- **Activity**:
Give back exactly the lines that run from the beginning of the entries to the line containing "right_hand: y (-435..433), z", both included, and nothing else.

- **Items from a data source**:

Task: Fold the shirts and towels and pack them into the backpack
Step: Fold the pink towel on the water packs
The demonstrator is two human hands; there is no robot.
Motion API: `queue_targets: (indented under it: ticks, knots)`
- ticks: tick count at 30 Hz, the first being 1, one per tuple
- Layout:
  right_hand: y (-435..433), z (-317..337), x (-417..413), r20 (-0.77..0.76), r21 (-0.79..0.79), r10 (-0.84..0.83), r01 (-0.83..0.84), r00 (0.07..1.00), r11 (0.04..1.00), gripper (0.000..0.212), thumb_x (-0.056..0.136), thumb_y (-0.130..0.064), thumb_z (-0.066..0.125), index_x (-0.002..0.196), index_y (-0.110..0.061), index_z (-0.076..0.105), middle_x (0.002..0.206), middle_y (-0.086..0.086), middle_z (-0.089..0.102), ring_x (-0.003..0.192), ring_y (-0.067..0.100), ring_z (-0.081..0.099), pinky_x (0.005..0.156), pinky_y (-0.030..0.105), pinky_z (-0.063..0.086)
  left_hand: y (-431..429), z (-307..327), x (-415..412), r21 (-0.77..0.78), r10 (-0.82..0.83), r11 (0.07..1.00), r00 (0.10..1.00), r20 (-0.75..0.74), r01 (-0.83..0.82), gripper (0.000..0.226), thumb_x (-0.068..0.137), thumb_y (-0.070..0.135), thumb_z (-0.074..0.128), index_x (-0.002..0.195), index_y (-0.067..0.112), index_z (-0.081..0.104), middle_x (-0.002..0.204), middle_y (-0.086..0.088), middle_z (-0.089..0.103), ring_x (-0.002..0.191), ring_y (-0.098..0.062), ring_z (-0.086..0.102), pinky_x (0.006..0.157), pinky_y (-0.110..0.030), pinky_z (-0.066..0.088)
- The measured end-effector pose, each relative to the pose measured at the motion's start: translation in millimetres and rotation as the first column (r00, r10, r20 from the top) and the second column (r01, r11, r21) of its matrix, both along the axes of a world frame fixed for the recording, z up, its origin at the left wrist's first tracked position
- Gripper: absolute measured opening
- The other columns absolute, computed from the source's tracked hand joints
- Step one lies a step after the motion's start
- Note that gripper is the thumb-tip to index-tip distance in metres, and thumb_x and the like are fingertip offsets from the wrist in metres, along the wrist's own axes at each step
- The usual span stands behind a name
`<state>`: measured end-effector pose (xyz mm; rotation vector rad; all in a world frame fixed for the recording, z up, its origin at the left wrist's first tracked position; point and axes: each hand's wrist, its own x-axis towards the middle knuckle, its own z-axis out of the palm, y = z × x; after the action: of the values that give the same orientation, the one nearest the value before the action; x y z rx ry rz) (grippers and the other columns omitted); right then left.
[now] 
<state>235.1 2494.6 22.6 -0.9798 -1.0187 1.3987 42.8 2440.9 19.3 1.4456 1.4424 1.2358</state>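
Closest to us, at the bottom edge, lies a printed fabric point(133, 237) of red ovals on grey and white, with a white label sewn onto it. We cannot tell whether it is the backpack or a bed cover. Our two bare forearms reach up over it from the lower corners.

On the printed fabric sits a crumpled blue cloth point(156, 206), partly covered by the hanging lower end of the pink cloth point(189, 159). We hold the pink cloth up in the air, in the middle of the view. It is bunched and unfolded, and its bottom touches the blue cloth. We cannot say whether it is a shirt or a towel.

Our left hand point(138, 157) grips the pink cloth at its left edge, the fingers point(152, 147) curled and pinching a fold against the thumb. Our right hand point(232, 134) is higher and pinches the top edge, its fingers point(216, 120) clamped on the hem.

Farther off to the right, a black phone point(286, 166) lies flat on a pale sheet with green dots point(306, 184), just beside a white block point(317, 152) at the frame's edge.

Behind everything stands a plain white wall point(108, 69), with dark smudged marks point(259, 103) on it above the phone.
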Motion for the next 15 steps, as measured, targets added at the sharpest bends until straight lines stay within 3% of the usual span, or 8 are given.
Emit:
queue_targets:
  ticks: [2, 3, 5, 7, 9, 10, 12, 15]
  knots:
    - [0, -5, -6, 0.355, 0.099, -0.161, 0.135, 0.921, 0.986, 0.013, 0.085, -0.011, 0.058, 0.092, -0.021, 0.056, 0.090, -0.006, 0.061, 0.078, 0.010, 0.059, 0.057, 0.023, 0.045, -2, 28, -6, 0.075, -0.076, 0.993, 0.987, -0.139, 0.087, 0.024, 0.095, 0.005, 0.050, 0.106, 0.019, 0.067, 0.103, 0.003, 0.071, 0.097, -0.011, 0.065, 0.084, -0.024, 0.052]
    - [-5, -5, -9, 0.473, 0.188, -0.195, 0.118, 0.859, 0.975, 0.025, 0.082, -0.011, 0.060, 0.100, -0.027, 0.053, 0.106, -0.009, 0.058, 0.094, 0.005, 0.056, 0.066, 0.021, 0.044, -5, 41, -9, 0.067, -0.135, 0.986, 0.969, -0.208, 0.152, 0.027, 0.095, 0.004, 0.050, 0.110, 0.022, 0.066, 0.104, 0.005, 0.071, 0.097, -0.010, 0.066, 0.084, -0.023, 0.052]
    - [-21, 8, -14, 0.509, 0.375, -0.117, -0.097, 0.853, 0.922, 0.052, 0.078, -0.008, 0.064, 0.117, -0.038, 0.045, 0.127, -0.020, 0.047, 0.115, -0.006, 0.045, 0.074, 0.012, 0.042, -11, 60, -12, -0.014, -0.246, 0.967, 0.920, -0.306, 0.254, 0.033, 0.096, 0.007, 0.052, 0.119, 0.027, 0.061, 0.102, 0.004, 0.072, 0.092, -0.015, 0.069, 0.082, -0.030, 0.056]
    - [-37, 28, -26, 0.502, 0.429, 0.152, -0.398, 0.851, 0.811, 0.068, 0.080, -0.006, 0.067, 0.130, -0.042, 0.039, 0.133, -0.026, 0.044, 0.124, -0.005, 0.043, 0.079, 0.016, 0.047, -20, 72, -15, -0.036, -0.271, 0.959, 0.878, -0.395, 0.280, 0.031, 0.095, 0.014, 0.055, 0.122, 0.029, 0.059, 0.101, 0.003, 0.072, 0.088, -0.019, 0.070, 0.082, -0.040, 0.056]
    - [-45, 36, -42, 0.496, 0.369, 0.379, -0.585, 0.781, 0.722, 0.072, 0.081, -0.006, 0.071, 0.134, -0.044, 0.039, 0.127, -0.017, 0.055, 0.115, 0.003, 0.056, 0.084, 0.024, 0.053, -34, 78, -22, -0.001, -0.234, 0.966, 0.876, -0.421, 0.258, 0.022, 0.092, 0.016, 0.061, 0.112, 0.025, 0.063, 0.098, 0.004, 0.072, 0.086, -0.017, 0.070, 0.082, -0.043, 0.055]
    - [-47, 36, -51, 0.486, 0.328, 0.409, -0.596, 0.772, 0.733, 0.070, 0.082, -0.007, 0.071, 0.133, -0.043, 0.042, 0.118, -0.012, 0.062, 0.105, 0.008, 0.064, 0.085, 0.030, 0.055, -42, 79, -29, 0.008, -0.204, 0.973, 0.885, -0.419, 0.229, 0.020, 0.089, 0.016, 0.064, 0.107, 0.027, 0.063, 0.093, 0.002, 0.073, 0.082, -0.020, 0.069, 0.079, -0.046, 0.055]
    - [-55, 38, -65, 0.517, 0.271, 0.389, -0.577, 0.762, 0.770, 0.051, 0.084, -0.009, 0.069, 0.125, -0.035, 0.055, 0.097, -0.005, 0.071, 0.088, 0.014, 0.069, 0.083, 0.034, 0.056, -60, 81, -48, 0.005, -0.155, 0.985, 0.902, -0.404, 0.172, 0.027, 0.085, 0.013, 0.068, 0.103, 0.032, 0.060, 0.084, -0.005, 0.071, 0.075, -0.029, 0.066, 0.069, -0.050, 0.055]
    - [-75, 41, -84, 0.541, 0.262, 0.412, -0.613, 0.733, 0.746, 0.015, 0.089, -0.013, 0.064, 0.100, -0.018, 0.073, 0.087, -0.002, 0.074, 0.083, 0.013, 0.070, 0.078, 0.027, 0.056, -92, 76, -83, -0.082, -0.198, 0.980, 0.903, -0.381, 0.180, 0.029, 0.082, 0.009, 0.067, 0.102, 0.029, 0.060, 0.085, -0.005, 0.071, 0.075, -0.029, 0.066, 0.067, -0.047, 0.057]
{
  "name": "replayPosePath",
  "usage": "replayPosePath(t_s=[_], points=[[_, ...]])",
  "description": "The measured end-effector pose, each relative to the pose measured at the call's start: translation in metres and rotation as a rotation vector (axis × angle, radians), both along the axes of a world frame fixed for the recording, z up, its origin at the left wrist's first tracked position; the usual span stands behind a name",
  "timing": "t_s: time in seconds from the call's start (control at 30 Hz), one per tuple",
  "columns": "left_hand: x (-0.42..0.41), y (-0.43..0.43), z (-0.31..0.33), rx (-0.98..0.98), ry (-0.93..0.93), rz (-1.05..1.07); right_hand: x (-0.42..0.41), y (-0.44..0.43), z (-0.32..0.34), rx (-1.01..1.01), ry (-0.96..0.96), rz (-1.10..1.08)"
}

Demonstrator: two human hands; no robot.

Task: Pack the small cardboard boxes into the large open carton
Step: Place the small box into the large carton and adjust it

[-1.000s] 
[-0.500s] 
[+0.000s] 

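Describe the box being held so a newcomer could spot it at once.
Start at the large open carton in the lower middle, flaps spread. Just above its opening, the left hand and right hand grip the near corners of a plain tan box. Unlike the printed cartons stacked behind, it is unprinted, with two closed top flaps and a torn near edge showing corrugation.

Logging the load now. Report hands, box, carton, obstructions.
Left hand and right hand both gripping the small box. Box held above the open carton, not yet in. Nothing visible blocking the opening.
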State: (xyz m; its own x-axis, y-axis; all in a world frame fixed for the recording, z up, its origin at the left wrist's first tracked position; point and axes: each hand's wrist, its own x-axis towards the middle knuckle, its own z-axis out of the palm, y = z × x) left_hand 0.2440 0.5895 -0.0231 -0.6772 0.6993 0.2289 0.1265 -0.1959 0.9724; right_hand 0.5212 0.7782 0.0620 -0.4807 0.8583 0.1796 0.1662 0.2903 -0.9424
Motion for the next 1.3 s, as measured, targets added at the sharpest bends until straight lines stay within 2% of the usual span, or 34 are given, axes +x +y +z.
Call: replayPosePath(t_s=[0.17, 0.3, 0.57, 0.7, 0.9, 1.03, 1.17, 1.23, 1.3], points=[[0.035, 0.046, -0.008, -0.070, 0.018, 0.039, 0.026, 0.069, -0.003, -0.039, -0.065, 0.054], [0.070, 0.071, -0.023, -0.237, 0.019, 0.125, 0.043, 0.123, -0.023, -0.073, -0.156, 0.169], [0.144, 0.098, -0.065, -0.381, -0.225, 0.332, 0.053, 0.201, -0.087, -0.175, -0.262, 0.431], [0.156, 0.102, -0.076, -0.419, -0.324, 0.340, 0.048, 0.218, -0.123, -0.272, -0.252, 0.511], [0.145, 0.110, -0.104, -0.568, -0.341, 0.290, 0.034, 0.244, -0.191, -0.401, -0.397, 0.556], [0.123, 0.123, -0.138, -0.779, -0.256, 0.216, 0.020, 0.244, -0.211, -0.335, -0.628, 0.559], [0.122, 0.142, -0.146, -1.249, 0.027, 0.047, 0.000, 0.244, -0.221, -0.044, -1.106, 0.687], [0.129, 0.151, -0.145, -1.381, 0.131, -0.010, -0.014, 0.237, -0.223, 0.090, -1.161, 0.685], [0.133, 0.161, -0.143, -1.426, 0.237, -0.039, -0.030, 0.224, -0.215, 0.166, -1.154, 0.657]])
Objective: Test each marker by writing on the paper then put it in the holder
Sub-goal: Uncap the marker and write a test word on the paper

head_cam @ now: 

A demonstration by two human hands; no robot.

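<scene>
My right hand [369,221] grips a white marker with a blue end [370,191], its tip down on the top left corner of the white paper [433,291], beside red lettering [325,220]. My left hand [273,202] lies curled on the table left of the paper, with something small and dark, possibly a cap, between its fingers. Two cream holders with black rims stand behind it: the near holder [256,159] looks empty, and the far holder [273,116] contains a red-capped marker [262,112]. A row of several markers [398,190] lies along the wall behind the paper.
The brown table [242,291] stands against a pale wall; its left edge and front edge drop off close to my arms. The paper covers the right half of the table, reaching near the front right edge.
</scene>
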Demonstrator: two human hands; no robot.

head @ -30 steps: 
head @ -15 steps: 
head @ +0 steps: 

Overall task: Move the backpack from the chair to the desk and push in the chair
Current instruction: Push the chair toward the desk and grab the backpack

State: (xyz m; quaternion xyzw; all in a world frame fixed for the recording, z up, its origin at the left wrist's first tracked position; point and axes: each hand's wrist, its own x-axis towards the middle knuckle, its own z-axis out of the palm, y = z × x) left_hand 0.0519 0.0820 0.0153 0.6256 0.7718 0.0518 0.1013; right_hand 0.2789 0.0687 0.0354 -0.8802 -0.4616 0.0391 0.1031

- **Answer section**:
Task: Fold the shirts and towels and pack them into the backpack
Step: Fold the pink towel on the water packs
The demonstrator is two human hands; there is no robot.
Motion API: `queue_targets: (indented under it: ticks, knots)`
- ticks: tick count at 30 Hz, the first being 1, one per tuple
- Layout:
  right_hand: y (-435..433), z (-317..337), x (-417..413), r20 (-0.77..0.76), r21 (-0.79..0.79), r10 (-0.84..0.83), r01 (-0.83..0.84), r00 (0.07..1.00), r11 (0.04..1.00), gripper (0.000..0.212), thumb_x (-0.056..0.136), thumb_y (-0.130..0.064), thumb_z (-0.066..0.125), index_x (-0.002..0.196), index_y (-0.110..0.061), index_z (-0.076..0.105), middle_x (0.002..0.206), middle_y (-0.086..0.086), middle_z (-0.089..0.102), ring_x (-0.003..0.192), ring_y (-0.067..0.100), ring_z (-0.081..0.099), pinky_x (0.005..0.156), pinky_y (-0.030..0.105), pinky_z (-0.063..0.086)

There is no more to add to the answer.